BEGIN

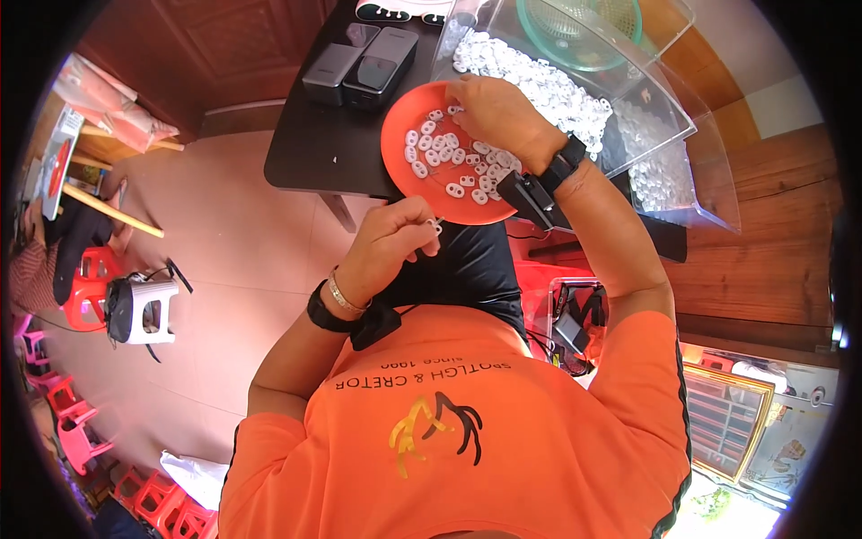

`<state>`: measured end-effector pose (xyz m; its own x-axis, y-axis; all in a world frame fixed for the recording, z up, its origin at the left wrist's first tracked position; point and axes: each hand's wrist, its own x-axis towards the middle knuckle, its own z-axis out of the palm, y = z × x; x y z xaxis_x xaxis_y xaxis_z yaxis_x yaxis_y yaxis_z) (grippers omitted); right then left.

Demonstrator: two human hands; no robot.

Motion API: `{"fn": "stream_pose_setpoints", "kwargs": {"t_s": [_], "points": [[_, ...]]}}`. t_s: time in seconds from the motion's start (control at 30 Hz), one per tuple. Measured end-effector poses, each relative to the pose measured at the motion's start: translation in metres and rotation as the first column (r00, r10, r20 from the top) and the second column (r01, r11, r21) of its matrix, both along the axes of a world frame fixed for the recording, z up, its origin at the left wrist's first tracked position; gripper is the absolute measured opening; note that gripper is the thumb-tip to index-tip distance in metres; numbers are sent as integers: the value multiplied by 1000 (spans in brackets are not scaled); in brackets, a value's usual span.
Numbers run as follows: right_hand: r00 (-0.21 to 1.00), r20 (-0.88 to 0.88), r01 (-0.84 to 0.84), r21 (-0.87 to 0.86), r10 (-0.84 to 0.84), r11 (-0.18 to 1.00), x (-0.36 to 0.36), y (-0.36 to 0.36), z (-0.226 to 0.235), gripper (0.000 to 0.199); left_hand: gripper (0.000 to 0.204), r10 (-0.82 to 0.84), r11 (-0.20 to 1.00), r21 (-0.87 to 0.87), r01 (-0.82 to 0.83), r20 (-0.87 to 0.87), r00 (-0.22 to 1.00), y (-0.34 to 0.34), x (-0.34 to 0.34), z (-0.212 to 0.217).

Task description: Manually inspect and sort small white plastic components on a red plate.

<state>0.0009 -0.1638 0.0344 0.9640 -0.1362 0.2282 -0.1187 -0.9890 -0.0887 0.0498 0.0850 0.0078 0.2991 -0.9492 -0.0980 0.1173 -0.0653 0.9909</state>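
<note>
The left hand point(395, 238) has its fingers closed in a pinch on one small white piece point(438, 228), held up just off the near edge of an orange-red plate. The right hand point(503, 112) reaches over the far side of that plate, its fingers bent downward at the rim by some white pieces; from where I stand I can't tell whether they grip one. On the plate point(394, 135) lie a few dozen loose white pieces point(433, 158), flat and rounded, many showing two dark holes, scattered with bare orange between them. A black strap point(566, 163) circles the right wrist, with a dark boxy device point(527, 198) beside it; the left wrist wears a black band point(329, 310) and a bracelet point(339, 292). The plate rests partly on a black worktop point(305, 157), and left of it two dark grey devices point(382, 68) sit side by side. To the right stands a clear bin point(660, 117) with a big heap of the same white pieces point(530, 79), a green mesh basket point(584, 36) near its far end. The person wears an orange shirt point(512, 404). Off to the left, on the pinkish floor point(233, 234), are a white stool point(157, 310) and a red stool point(88, 301).
</note>
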Motion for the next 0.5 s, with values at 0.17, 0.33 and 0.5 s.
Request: {"fn": "stream_pose_setpoints", "kwargs": {"t_s": [0.17, 0.33, 0.5], "points": [[996, -88, 8, 98, 1, 995, 3, -9, -2, 16, 15, -72, 997, 1, 72, -27, 997, -3, 0, -1], [998, -49, 54, 343, -39, 938, -13, 5, 17, 18, 15, -44, 999, -7, 44, -51, 998, -3, -4, 1], [989, 100, -59, 939, -105, 338, -58, 39, 34, 17, 15, 42, 997, -64, -47, -80, 996, -1, -8, 13]]}}
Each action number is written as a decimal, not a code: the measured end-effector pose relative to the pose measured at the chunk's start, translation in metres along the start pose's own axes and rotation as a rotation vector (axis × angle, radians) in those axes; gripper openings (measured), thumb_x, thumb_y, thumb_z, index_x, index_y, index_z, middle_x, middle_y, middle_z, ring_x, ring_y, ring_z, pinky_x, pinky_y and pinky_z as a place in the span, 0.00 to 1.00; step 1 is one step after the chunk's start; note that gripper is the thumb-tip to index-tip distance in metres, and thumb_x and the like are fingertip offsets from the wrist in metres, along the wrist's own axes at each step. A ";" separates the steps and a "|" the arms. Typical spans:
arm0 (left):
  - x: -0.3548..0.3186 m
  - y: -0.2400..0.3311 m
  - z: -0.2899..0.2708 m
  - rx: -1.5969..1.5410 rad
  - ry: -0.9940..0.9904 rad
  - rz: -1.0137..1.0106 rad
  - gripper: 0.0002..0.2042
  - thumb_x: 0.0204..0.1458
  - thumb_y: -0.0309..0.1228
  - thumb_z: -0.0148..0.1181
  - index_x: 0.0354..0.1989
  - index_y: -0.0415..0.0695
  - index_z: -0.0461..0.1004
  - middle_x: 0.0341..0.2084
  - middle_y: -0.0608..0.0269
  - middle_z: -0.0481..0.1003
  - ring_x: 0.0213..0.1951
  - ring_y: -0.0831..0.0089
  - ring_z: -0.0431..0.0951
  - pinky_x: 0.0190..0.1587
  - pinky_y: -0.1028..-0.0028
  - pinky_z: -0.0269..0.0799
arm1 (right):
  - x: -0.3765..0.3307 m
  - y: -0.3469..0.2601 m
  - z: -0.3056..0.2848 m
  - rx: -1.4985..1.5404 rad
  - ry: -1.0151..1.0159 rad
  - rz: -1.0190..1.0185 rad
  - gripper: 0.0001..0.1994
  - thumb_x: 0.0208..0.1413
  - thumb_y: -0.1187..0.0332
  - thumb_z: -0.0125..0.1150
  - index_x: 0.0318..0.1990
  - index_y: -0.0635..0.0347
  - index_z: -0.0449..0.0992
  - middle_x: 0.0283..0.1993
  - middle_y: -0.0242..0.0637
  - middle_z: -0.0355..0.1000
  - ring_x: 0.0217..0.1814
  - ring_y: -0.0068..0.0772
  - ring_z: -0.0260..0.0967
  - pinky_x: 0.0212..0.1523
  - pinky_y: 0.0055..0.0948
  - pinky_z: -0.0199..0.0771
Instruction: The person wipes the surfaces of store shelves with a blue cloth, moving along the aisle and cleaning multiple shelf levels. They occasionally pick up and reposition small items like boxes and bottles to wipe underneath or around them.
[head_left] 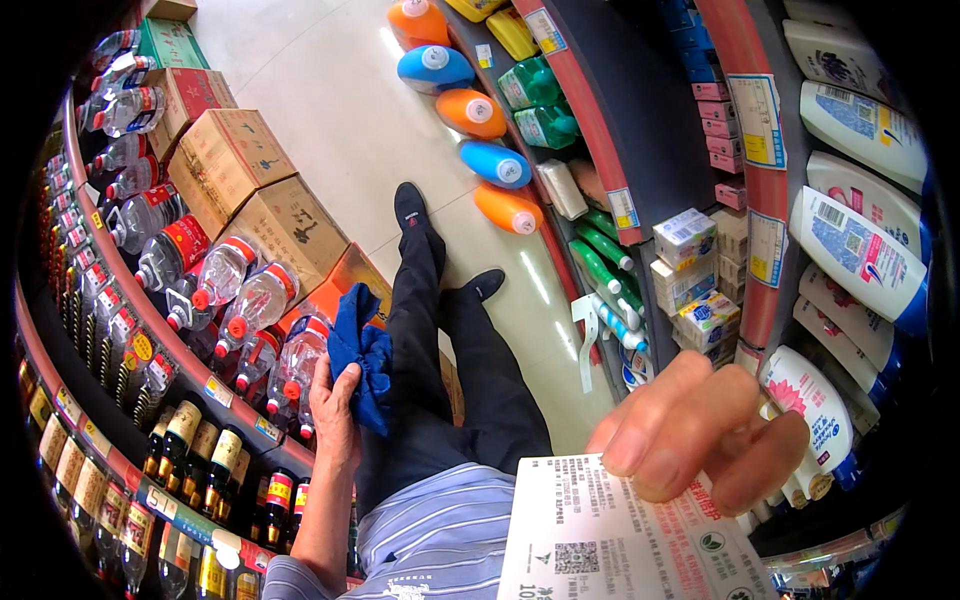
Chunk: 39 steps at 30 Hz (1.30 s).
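My left hand [335, 420] is closed around a crumpled dark blue cloth [360, 350], held at my left side in front of my dark trousers. Close to the camera at lower right, my right hand [705, 425] grips the top of a white package [610, 540]. Its facing side carries fine dark and red print, a square code and small green emblems. The package's lower part runs out of the picture, so I cannot tell whether it is a carton or a bottle. My right fingers are bent over its upper edge; the thumb is hidden.
On the left, shelves hold large clear bottles with red caps [230, 270] and dark bottles [220, 465]; cardboard boxes [285, 235] stand beside them. Right-hand shelves carry orange and blue bottles [470, 112], small soap packs [685, 240] and white bottles [855, 245]. A pale tiled floor [320, 90] lies between.
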<state>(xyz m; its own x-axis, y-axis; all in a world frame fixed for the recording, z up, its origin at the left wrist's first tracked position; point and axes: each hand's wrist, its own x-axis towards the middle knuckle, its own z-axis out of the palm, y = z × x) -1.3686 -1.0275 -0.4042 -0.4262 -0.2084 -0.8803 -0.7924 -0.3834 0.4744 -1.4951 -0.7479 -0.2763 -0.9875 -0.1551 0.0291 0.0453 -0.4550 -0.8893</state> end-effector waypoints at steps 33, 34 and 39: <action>0.040 0.006 -0.036 -0.052 0.077 -0.017 0.19 0.58 0.30 0.57 0.58 0.40 0.67 0.44 0.60 0.77 0.41 0.70 0.80 0.43 0.69 0.79 | -0.006 0.102 -0.258 -0.505 1.353 0.482 0.18 0.52 0.58 0.66 0.48 0.53 0.75 0.39 0.29 0.73 0.35 0.21 0.69 0.30 0.21 0.69; 0.040 0.009 -0.035 -0.055 0.082 -0.037 0.20 0.58 0.30 0.58 0.58 0.40 0.67 0.44 0.61 0.77 0.41 0.70 0.80 0.43 0.69 0.79 | -0.005 0.105 -0.266 -0.524 1.378 0.485 0.18 0.52 0.58 0.66 0.48 0.53 0.75 0.39 0.30 0.73 0.35 0.21 0.69 0.31 0.22 0.69; 0.042 0.016 -0.042 -0.002 0.086 -0.065 0.23 0.58 0.31 0.59 0.61 0.40 0.64 0.43 0.59 0.77 0.39 0.73 0.80 0.41 0.76 0.78 | -0.003 0.123 -0.299 -0.601 1.472 0.414 0.18 0.52 0.60 0.64 0.48 0.57 0.75 0.37 0.33 0.74 0.36 0.27 0.70 0.33 0.28 0.70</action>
<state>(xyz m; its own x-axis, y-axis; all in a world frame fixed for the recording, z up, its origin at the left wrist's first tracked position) -1.3806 -1.0806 -0.4332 -0.3349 -0.2598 -0.9057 -0.8163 -0.4002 0.4166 -1.5315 -0.5409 -0.5223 -0.2246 0.9048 -0.3617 0.6127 -0.1575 -0.7745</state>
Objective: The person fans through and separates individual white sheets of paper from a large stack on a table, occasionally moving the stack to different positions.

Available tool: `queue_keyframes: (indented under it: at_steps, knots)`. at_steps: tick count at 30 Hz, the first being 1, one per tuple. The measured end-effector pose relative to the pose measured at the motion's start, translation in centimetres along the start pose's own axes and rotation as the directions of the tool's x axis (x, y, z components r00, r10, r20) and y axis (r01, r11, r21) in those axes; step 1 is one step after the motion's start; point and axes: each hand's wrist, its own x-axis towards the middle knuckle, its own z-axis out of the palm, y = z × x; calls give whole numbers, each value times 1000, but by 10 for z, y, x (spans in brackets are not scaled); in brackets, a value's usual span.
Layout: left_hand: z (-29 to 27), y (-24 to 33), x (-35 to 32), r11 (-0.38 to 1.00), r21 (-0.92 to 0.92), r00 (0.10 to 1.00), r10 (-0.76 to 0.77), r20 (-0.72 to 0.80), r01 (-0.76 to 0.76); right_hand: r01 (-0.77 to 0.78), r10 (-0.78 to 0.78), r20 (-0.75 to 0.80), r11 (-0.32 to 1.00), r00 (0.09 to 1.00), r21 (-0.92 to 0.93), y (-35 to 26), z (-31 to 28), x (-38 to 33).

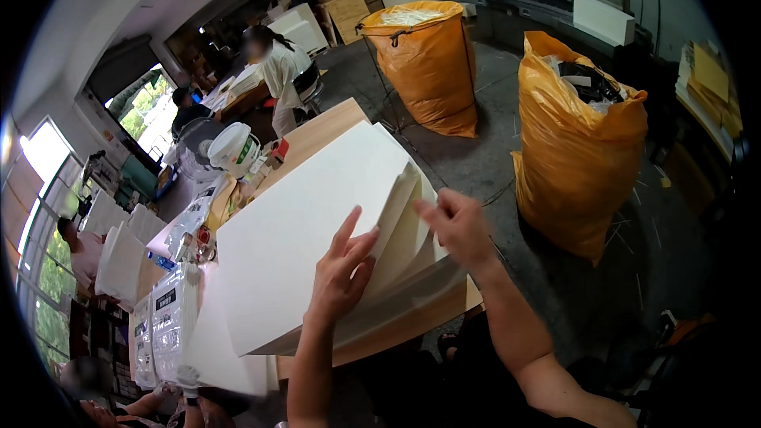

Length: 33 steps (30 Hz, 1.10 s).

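A thick stack of large white sheets [293, 214] lies on the wooden table in front of me. Along its right side, a narrow white flap [396, 226] stands up at an angle from the layers beneath. My left hand [342, 273] is over the near right part of the stack, fingers spread and holding nothing. Just right of the flap is my right hand [460, 228], fingers curled and slightly blurred. Its fingertips are close to the sheet edges, and what they pinch, if anything, is hidden.
Two full orange sacks [432, 71] [579, 143] stand on the floor to the right. A white bucket [232, 147] and plastic-wrapped packs [173, 325] are on the table's left side. Other people work at the left, one gloved hand [188, 380] near the packs.
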Motion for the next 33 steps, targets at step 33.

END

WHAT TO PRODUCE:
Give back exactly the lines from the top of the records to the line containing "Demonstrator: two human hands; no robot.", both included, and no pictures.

OUTPUT OF THE EXERCISE:
`<state>`: measured end-effector pose (xyz m; its own x-axis, y-axis; all in a world frame fixed for the recording, z up, its origin at the left wrist's first tracked position; point and axes: each hand's wrist, its own x-axis towards the middle knuckle, its own z-axis out of the palm, y = z × x; x y z xaxis_x xaxis_y xaxis_z yaxis_x yaxis_y yaxis_z) (grippers omitted); right then left.

Demonstrator: two human hands; no robot.

Nothing else is part of this answer.